Work to be completed — Beneath this line are the data; copy exactly the part of them that opens with the line containing "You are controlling" and closes with the line containing "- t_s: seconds", and only that part.

Data records —
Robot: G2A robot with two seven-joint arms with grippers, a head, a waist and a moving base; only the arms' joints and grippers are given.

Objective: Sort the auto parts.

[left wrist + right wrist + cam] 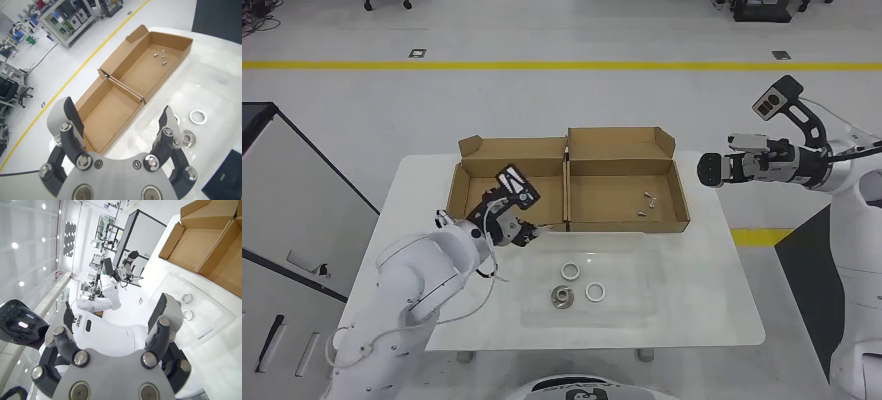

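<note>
Left claw: the left claw (118,111) is spread wide and holds nothing. It hangs over the left part of the worktop, at the front wall of the left box and near the tray's left end.
Right claw: the right claw (115,306) is also spread wide and holds nothing. It is held out past the worktop's right edge, level with the right box and well apart from the parts.
Worktop: the white worktop (712,290) carries both boxes at its far side and the tray nearer the robot.
Left box: the left box (113,98) is open cardboard and stands side by side with the right box, their walls touching.
Right box: the right box (617,195) is open cardboard. Three small metal bolts (162,54) lie close together on its floor, toward its right end.
Tray: the clear plastic tray (632,280) sits just in front of the boxes.
Rings: two white rings (570,270) lie flat in the tray, near each other but apart.
Flange: a metal flange (561,296) lies flat in the tray just beside the rings, on the side nearer the robot.
</note>
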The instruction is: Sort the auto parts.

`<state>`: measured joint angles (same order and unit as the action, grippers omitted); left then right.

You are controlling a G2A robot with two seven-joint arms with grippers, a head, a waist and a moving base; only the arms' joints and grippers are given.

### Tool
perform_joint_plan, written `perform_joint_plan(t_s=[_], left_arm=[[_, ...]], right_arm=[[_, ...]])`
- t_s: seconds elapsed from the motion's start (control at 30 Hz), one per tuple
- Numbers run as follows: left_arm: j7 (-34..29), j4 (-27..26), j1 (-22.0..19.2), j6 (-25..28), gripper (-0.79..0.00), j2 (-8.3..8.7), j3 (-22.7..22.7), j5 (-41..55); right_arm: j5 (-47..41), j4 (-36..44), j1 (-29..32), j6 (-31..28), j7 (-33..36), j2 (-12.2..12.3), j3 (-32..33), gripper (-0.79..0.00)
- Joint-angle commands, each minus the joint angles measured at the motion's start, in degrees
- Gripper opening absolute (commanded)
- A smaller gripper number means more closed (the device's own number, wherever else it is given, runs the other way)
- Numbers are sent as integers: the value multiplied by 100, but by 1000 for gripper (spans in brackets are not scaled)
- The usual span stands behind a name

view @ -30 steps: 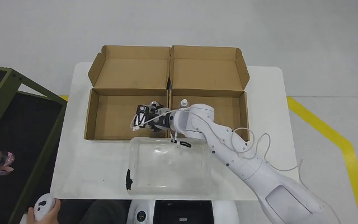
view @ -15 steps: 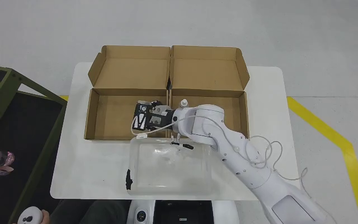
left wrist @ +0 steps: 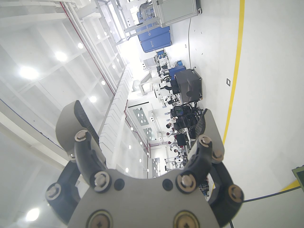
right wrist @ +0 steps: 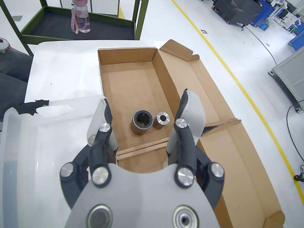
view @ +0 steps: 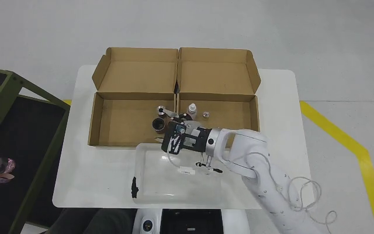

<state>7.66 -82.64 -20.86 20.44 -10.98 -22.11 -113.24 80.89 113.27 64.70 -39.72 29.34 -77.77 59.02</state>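
Observation:
In the left cardboard box (view: 117, 123) stand a dark cylindrical sleeve (view: 158, 123) (right wrist: 142, 122) and a smaller metal bushing (view: 162, 110) (right wrist: 162, 119), both upright near the wall shared with the right box (view: 234, 114). My right gripper (view: 165, 139) (right wrist: 145, 102) hangs open and holds nothing. It is over the left box's front wall, at the back rim of the clear plastic bin (view: 137, 169), a little short of the two parts. My left gripper (left wrist: 141, 110) is open and holds nothing; it points up into the room.
Two small white parts (view: 191, 108) (view: 205, 113) sit in the right box near the dividing wall. Black tape (view: 134, 188) (right wrist: 28, 106) marks the bin's front left corner. A green cart (view: 17, 117) stands off the table's left side.
My right gripper has drawn back from inside the left box toward the bin. The dark sleeve and the bushing now show where it was.

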Motion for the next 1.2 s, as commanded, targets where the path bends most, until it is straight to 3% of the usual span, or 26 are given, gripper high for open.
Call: perform_joint_plan(t_s=[0.0,0.5,0.93,1.17], left_arm=[[0,0,0,0,0,0,0,0],[0,0,0,0,0,0,0,0],[0,0,0,0,0,0,0,0],[0,0,0,0,0,0,0,0]], right_arm=[[59,209,262,-94,-70,64,250,-262],[286,1047,2238,-121,-1259,431,2213,-215],[595,1116,3807,583,-2929,559,3426,-120],[562,1050,4390,896,-3463,587,3857,-62]])
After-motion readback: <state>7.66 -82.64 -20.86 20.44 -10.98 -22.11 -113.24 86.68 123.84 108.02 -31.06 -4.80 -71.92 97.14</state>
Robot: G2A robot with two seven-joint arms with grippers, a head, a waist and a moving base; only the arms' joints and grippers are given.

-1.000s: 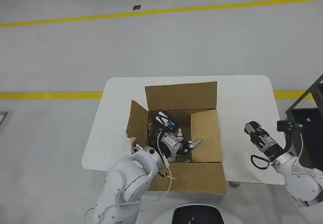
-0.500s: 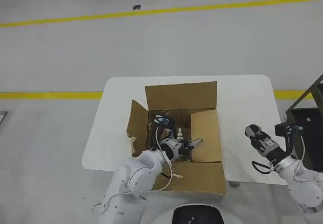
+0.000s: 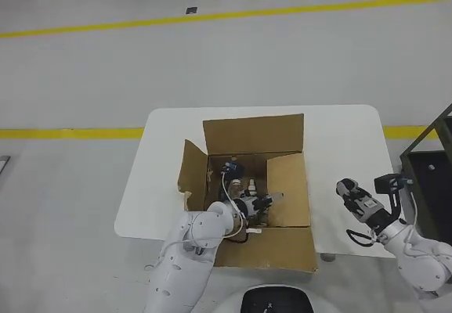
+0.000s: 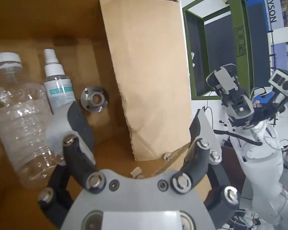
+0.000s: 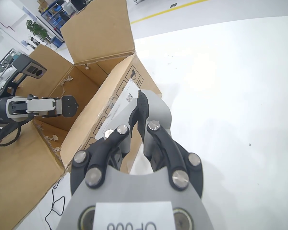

Worked solution —
You are controlling a G2A robot with two seven-joint arms with grippers, a head, a waist and a moving base; only the arms' joints and grippers are given.

### Tool
perform_joint_plan, written `perform_joint_plan(t_s=[_], left_arm=[[_, ...]], right_arm=[[_, ...]])`
- t_s: seconds elapsed from the motion's start (control at 30 Hz), one per tuple

No additional answer is needed here.